Fueling Fulfillment with Data
Disruptions in supply chains are beginning to stabilize and companies are looking to make smart investment decisions to ensure they keep pace with changing consumer expectations. Elements of this consumer evolution were shared during several breakout sessions highlighting companies that empower support teams to make data-driven decisions. For example, Quiet Platforms (a wholly-owned subsidiary of AEO, Inc.), shared insights about creating an open-source supply chain platform to help simplify retailers’ logistics and delivery networks. To implement these decisions, data must be used to inform decisions at the shipment level and to ensure that the best decision is made for each parcel in terms of cost, quality, and delivery commitment.
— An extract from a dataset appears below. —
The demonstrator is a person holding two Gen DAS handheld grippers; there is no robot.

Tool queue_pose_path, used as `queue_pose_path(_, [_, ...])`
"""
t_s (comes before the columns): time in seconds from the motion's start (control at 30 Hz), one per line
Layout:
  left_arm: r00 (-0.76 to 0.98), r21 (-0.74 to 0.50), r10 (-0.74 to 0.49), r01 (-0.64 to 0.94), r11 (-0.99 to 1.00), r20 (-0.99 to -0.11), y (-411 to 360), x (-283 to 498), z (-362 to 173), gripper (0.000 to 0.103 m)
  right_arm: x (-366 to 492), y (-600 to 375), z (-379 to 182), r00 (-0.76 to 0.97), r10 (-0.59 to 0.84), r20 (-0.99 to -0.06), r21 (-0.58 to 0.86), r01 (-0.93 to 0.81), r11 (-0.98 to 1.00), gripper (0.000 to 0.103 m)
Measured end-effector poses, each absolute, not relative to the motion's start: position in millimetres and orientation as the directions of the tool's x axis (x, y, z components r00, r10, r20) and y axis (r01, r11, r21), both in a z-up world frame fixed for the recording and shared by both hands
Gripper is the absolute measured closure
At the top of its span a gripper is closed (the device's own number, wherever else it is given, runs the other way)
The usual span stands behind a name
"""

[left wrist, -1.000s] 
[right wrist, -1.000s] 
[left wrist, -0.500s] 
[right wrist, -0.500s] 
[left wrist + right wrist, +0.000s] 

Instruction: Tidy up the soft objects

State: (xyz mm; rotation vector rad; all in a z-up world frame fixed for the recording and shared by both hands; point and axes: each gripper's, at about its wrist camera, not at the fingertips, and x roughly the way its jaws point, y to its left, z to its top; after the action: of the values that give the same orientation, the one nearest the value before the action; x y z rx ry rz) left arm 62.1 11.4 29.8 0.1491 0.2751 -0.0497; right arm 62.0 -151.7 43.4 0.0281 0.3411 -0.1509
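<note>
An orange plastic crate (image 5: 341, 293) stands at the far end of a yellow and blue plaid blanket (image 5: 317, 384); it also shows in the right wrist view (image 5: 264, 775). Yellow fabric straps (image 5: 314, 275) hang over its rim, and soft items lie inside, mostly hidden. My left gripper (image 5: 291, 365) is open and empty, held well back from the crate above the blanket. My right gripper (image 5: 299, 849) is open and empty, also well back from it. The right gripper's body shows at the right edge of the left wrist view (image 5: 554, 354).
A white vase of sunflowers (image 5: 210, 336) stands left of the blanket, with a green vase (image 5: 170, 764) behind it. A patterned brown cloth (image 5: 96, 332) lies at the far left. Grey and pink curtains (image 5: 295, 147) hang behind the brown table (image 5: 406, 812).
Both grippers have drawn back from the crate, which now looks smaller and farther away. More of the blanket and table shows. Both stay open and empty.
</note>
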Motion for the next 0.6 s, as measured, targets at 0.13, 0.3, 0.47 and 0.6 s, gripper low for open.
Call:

Improving the E-Commerce Experience
Retailers are incorporating online shopping into their omnichannel strategies on a larger scale. On the exhibition floor, various companies offered more immersive online experiences through augmented reality, digital avatars, and 360-degree product images.
For example, Toshiba and Wayfair presented a session on digital transformation to create fully connected and adaptable retail experiences.
There was a significant interest in new approaches to order tracking (directly from the retailer) and embedding routes from current locations to the sites of specific items of interest. Many companies are looking for ways to improve satisfaction by reducing friction throughout the delivery process. Delivery has become an extension of their brand, so new solutions like address validation, a service designed to reduce expensive re-delivery attempts, were also topics of interest.
Bringing Geospatial Intelligence to Brands
Using geospatial intelligence can improve both online and offline shopping by, displaying local inventory, speeding up checkout, and bringing in new features like appointment booking. With technology like Google Maps Platform and Google Cloud, companies can now take retail innovation to the next level. Building a custom solution can make the customer’s shopping experience easier and more engaging than ever.
For example, Samsung presented many new technologies that enable brick-and-mortar retailers to use data to create more personalized shopping experiences and immersive advertising in-store.
Data continues to drive big decisions in the retail space. Companies are starting to invest in bigger, better, and faster analytics. Google Cloud uses Google’s core infrastructure, data analytics, and machine learning to build what’s next for your business. Many C-suite speakers described common initiatives including digital twins for efficient planning and improved customer experience, overcoming supply chain disruptions, and how e-commerce is still gaining traction and popularity over traditional brick-and-mortar stores. With the right technology for logistics needs, such as address validation and geospatial intelligence, consumers can also now take advantage of better choices, lower costs, and more customization options.
Many top brands, including Ulta Beauty, the Home Depot, and 7-Eleven, use Google Cloud for their retail solutions. With Google Cloud, retailers can power their e-commerce operations with reliability, scalability, and flexibility. This enables them to deliver growth through frictionless customer experiences.
NRF’s 2023 Retail’s Big Show showcased retailers’ innovation and determination, a sign that despite the challenges the industry faces, there are great things to come. We’re looking forward to seeing what next year’s expo has in store.